_YOUR ASSIGNMENT:_ Only one stretch of the listing below is wanted: every line from the first to the line containing "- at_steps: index", set down exactly.

_MATERIAL FOR THIS EXERCISE:_

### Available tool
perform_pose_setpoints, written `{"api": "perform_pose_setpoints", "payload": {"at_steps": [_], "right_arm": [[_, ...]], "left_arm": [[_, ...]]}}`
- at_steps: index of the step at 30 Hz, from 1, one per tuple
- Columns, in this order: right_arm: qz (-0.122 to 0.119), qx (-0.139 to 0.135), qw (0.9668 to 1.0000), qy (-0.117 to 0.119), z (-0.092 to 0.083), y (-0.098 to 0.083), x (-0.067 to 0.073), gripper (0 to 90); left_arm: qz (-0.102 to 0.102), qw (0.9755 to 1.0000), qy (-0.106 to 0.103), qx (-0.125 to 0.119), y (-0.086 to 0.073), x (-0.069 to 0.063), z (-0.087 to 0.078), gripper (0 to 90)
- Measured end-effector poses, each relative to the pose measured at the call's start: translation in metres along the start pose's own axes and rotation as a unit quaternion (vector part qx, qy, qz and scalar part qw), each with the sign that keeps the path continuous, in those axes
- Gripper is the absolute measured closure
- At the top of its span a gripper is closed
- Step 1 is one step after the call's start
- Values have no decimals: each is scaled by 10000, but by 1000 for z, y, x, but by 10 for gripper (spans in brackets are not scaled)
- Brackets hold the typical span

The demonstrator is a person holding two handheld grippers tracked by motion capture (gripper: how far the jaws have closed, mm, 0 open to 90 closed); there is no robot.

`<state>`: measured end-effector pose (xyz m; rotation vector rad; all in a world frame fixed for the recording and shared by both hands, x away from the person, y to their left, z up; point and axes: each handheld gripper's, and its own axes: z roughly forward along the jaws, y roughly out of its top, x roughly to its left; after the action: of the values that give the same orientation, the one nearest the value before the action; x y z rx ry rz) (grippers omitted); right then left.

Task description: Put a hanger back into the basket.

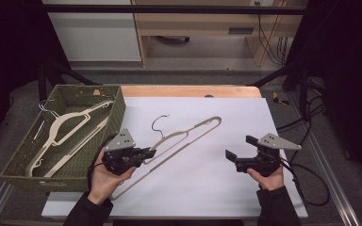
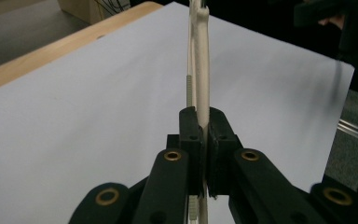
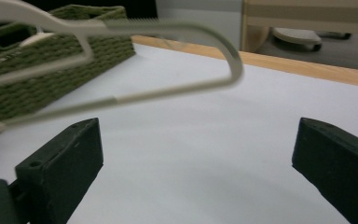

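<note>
A: Where the left gripper (image 1: 147, 154) sits near the front left of the white sheet (image 1: 226, 117), what has it got?

B: Its jaws are clamped on the cream hanger (image 1: 188, 134), on the lower bar beside the shoulder. In the left gripper view the two black pads press flat against the thin cream bar (image 2: 200, 70), which runs straight up and away from them.

A: And how does the hanger lie?

B: Slantwise across the sheet on the table (image 1: 188, 91). Its wire hook (image 1: 159, 123) points toward the far edge, one rounded end reaches to the upper right, and the other end trails down toward the person's left sleeve. Whether it rests on the sheet or hangs just above it, I cannot tell.

A: The right gripper (image 1: 241, 148)?

B: Its jaws stand wide apart with nothing between them, well to the right of the hanger, over bare sheet. In the right gripper view the two black pads sit at the lower corners and the hanger's rounded end (image 3: 223, 51) shows beyond them, blurred.

A: Anything else on the table?

B: A green woven basket (image 1: 118, 110) at the left edge, just beside the sheet. Another cream hanger (image 1: 61, 129) of the same kind lies inside it.
</note>
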<state>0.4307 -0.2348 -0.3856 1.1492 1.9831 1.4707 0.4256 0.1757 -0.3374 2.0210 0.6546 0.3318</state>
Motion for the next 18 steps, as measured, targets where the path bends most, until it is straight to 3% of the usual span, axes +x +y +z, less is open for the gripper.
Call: {"api": "perform_pose_setpoints", "payload": {"at_steps": [2, 9, 13, 18], "right_arm": [[-102, 78, 9999, -95, -2, -3, -4, 20], [-11, 17, 9999, -128, -13, -9, -13, 18], [71, -69, 9999, -123, -18, -10, -15, 19], [42, -109, 9999, -42, -21, -11, -17, 22]], "left_arm": [[-4, 10000, 34, -86, 5, 1, -7, 867], [36, 9994, 142, -323, 26, 10, -37, 867], [62, 9989, 106, -453, 34, 19, -53, 867], [57, 9985, 239, -492, 40, 35, -70, 867]]}}
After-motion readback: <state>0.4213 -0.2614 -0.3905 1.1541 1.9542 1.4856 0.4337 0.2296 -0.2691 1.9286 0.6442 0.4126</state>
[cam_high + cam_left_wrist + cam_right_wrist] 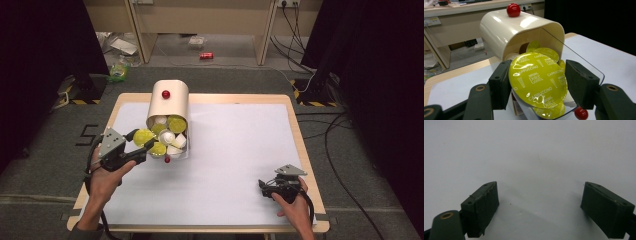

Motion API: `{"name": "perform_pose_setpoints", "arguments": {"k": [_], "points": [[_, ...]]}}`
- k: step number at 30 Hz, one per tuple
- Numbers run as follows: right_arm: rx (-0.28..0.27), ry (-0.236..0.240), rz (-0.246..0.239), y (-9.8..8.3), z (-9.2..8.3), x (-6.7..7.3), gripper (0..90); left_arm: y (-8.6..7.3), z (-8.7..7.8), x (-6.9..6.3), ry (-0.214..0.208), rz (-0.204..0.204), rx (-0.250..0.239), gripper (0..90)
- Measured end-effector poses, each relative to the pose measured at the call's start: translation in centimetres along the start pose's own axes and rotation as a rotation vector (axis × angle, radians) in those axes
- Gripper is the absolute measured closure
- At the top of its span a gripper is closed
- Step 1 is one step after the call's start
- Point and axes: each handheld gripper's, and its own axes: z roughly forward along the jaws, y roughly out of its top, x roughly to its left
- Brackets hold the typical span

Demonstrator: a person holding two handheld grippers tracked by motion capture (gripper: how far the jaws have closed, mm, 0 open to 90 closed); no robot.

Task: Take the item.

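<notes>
Jaws of the left gripper point(141, 146) clamp a yellow capsule point(143, 136) just outside the mouth of the tipped cream dispenser point(169, 102), the forearm reaching in from below; the right gripper point(267, 186) rests well apart on the white sheet point(240, 150). Closer, the capsule point(538, 79) sits squarely between both pads point(500, 83), so drawing it straight out, level, should avoid dragging the other capsules point(547, 53). Right pads point(482, 206) stand wide over bare sheet.

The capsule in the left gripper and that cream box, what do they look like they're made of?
Capsule: lid looks like glossy yellow foil, printed, with crinkled glints; the body is hidden. Box: probably shiny moulded plastic with smooth highlights; its door looks like clear plastic.
</notes>
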Motion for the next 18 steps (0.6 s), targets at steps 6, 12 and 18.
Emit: {"name": "perform_pose_setpoints", "arguments": {"k": [6, 12, 18], "points": [[0.000, -0.001, 0.000, 0.0, 0.0, 0.0, 14.8, -0.7, -0.8, 1.2, 0.029, -0.020, -0.005, 40.1], [0.000, 0.000, 0.000, 0.0, 0.0, 0.0, 14.8, -1.3, -0.9, 1.5, 0.045, -0.025, -0.009, 40.1], [0.000, -0.001, 0.000, 0.0, 0.0, 0.0, 14.8, -2.1, -1.2, 2.0, 0.062, -0.044, -0.017, 40.1]]}}
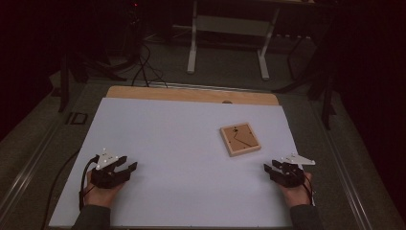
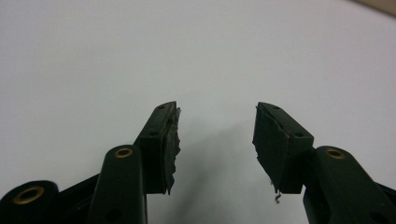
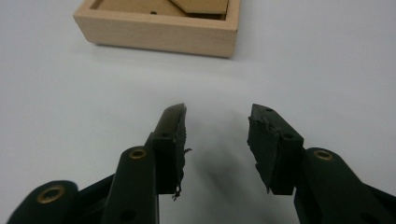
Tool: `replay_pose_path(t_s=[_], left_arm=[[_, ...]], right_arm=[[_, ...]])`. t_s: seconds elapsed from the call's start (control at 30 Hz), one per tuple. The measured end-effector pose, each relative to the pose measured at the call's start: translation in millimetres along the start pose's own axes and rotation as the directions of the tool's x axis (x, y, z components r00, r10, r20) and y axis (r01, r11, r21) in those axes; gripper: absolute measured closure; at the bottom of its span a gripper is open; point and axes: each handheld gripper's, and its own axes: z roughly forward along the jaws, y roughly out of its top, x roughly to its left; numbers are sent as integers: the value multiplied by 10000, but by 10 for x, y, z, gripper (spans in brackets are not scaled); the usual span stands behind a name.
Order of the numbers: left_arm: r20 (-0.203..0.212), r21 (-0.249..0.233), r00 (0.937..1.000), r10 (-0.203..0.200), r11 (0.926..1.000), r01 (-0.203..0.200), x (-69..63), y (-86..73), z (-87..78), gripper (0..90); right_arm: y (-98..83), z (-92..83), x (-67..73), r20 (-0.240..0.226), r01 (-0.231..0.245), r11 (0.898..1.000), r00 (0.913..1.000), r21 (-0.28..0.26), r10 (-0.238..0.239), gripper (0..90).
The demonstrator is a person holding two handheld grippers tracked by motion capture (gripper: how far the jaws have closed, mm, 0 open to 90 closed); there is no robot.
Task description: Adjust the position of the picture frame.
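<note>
Right claw (image 3: 215, 122) open, wooden frame (image 3: 159, 29) ahead

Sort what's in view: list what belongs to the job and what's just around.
Job:
- wooden frame, lying back-up on the white sheet
- right gripper, jaws open, nearest it
- left gripper, jaws open

Around:
- cables on the floor
- white table legs
</note>
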Motion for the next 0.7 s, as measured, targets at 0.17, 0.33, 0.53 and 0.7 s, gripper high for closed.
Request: replay_pose_path(t_s=[0.17,0.33,0.53,0.7], left_arm=[[-66,-311,9999,-107,9995,105,19,4,-39,498],[3,-442,9995,-329,9985,328,45,0,-65,500],[57,-557,9994,-351,9978,354,38,-1,-84,504],[142,-617,9985,-523,9967,531,43,-6,-98,503]], right_arm=[[-2,-1,-9,-110,-90,10000,9999,-41,89,559],[-2,7,-12,-149,-92,10000,9998,-31,92,559],[12,-16,-11,-259,-141,9997,9996,-218,136,604],[28,-72,1,-352,-4,9989,9994,-462,-12,750]])
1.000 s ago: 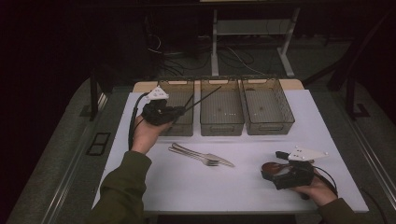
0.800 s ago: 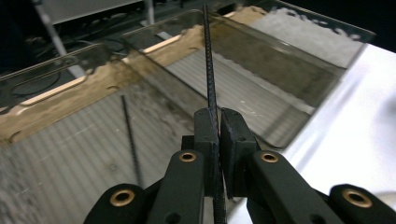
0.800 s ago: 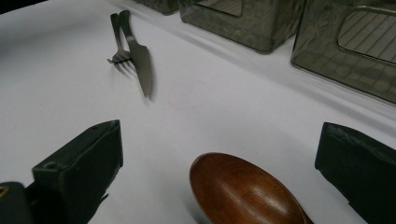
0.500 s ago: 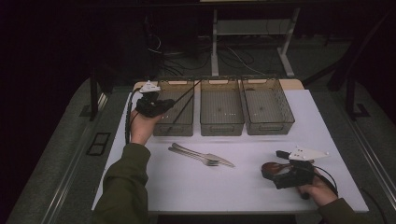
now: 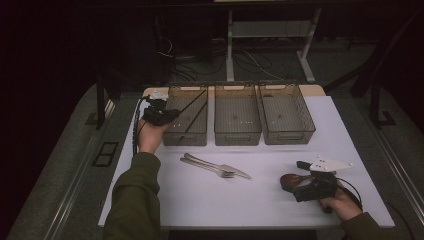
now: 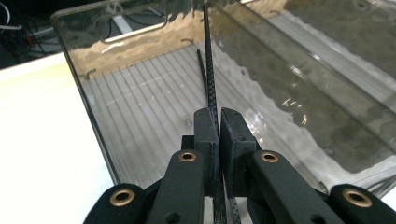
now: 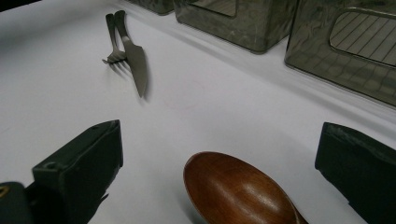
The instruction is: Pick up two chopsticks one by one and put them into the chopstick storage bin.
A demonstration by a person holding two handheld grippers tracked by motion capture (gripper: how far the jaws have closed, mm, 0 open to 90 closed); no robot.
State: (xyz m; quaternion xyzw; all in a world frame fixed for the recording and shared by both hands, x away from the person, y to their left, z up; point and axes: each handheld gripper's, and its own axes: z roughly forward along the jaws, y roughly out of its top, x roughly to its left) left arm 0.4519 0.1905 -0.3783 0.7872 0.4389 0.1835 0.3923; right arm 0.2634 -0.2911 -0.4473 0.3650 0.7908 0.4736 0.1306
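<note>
Leftward now, left tongs (image 6: 215,123) clamp the chopstick (image 6: 208,56), pointing into the left bin (image 5: 176,136); right tongs (image 7: 219,158) gape.

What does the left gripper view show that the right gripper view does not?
Left gripper view alone: the left tool shut on a thin black chopstick that reaches into the clear bin, with a second dark stick lying on the bin's ribbed floor.

Right gripper view alone: the right tool with its jaws wide apart on either side of a brown wooden spoon without touching it, and a fork and knife lying together farther off.

Both: the white tabletop and clear ribbed bins.
</note>
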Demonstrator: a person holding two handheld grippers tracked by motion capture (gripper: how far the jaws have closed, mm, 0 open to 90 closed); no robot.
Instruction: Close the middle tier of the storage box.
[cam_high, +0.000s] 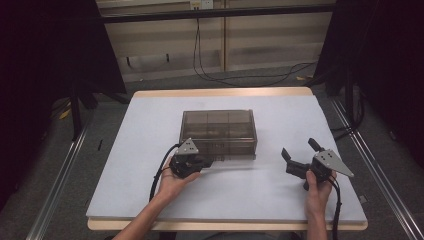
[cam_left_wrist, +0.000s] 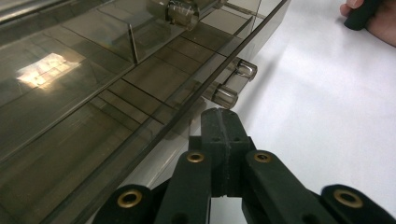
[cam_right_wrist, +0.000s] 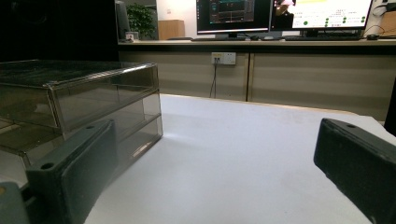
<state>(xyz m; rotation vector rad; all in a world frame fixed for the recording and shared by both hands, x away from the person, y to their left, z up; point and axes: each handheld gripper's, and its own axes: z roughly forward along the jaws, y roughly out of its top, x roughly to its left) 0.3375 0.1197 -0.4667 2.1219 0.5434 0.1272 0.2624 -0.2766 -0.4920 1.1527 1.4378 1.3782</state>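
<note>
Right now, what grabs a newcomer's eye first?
The smoky clear drawer box at the middle of the white table. The left tool, jaws shut, sits at its front lower-left corner near the small metal knobs. The right tool stands open, apart on the right.

One smoked-plastic drawer box (cam_high: 218, 132) is being counted on the one table (cam_high: 150, 200). Two drawer tiers are being seen on its end in the right gripper view, and three cylindrical metal knobs (cam_left_wrist: 225, 95) are being shown along its front. Two hand-held grippers are being counted: the left hand-held gripper (cam_high: 207, 163) and the right hand-held gripper (cam_high: 299, 148). Two monitors (cam_right_wrist: 233, 16) are being seen behind.
</note>
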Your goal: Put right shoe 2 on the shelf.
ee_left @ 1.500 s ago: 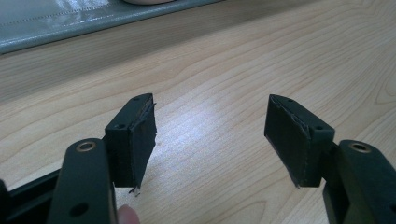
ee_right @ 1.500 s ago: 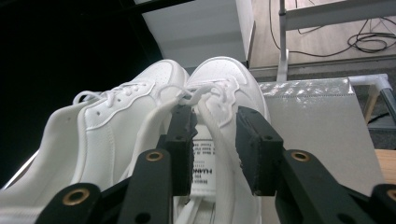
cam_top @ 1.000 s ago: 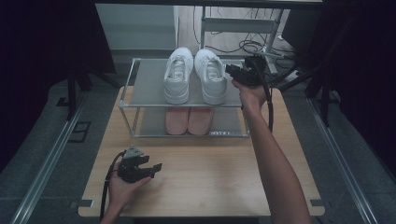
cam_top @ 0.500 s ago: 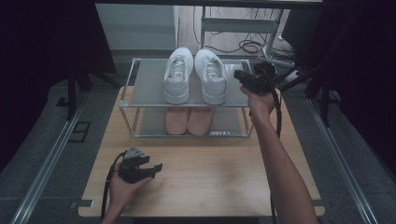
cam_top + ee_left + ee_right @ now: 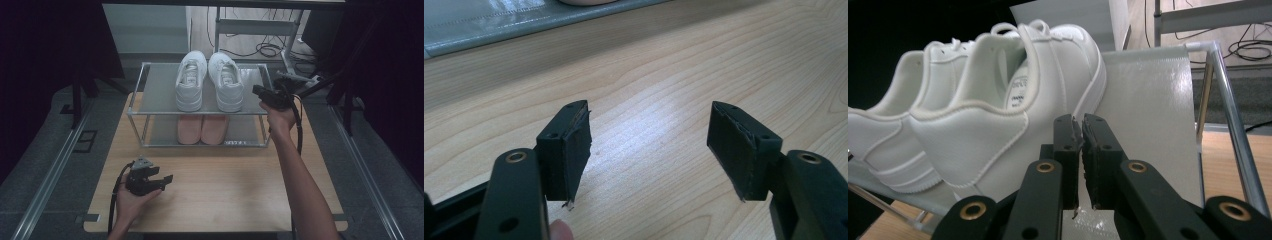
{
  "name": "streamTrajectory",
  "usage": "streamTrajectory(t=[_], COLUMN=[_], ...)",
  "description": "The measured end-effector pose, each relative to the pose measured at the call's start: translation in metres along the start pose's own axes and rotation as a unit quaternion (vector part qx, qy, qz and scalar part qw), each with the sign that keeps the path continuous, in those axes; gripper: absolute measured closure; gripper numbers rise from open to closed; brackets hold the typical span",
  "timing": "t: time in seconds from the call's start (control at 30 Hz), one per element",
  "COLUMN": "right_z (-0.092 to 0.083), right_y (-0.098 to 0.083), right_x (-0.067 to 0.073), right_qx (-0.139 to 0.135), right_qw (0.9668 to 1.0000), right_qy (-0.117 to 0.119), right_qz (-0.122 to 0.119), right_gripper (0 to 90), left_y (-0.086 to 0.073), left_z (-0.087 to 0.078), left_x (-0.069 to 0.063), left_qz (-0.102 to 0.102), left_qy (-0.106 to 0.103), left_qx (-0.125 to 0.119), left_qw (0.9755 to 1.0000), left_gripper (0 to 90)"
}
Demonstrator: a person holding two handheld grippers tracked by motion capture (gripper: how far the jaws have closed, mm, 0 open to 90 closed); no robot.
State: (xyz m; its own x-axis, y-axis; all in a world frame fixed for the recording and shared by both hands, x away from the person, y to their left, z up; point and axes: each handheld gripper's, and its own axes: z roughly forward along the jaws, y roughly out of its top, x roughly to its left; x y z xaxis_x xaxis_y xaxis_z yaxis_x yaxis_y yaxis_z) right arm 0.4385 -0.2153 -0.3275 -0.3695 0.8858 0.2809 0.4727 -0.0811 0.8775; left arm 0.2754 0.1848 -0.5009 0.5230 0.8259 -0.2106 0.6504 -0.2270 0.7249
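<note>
A pair of white sneakers (image 5: 207, 82) stands on the top shelf of a metal shoe rack (image 5: 200, 114), heels toward me. On the lower shelf lies a pink pair (image 5: 202, 129). My right gripper (image 5: 257, 90) is at the rack's top right, just right of the nearer white sneaker (image 5: 998, 135) and low over the shelf surface (image 5: 1148, 115). Its jaws (image 5: 1082, 120) have just been closing and stand almost together with nothing between them. My left gripper (image 5: 167, 181) rests low over the wooden table (image 5: 225, 190), and it (image 5: 649, 107) is open and empty.
The rack takes up the table's far half. Its chrome corner post (image 5: 1230, 115) rises right of my right gripper. Behind the table there are cables (image 5: 265, 49) and a metal frame on the floor. Dark curtains hang on both sides.
My right gripper has come down and toward me along the rack's right end, and its jaws have closed. The left hand has stayed where it was.
</note>
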Motion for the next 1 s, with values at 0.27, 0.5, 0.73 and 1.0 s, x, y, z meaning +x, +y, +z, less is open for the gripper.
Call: streamTrajectory(t=[0.27, 0.5, 0.73, 1.0], right_z=[0.007, 0.012, 0.016, 0.023], right_y=[-0.011, -0.018, -0.022, -0.027], right_x=[-0.005, -0.006, -0.005, 0.0], right_qx=[0.014, 0.022, 0.029, 0.038], right_qw=[0.9999, 0.9997, 0.9995, 0.9992], right_qy=[-0.002, -0.002, -0.002, 0.003], right_qz=[0.0, -0.003, -0.006, -0.011], right_gripper=[87.9, 89.1, 89.6, 89.7], left_y=[0.0, -0.001, -0.001, -0.001], left_z=[0.001, 0.001, 0.002, 0.003], left_x=[0.0, 0.0, 0.0, -0.001], left_qz=[-0.003, -0.003, -0.002, -0.003], left_qy=[-0.001, 0.0, 0.0, -0.001], left_qx=[0.002, 0.003, 0.004, 0.005], left_qw=[1.0, 1.0, 1.0, 1.0], left_gripper=[34.3, 34.3, 34.3, 34.3])
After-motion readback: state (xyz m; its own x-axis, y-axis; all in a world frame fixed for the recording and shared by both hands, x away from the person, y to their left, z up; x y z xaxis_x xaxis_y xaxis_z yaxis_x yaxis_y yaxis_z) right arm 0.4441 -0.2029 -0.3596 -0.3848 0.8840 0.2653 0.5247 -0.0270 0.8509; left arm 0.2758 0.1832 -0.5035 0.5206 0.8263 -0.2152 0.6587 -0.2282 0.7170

_EXERCISE RESULT:_
### Available tool
perform_pose_setpoints, written `{"api": "perform_pose_setpoints", "payload": {"at_steps": [_], "right_arm": [[_, ...]], "left_arm": [[_, ...]]}}`
- at_steps: index of the step at 30 Hz, from 1, one per tuple

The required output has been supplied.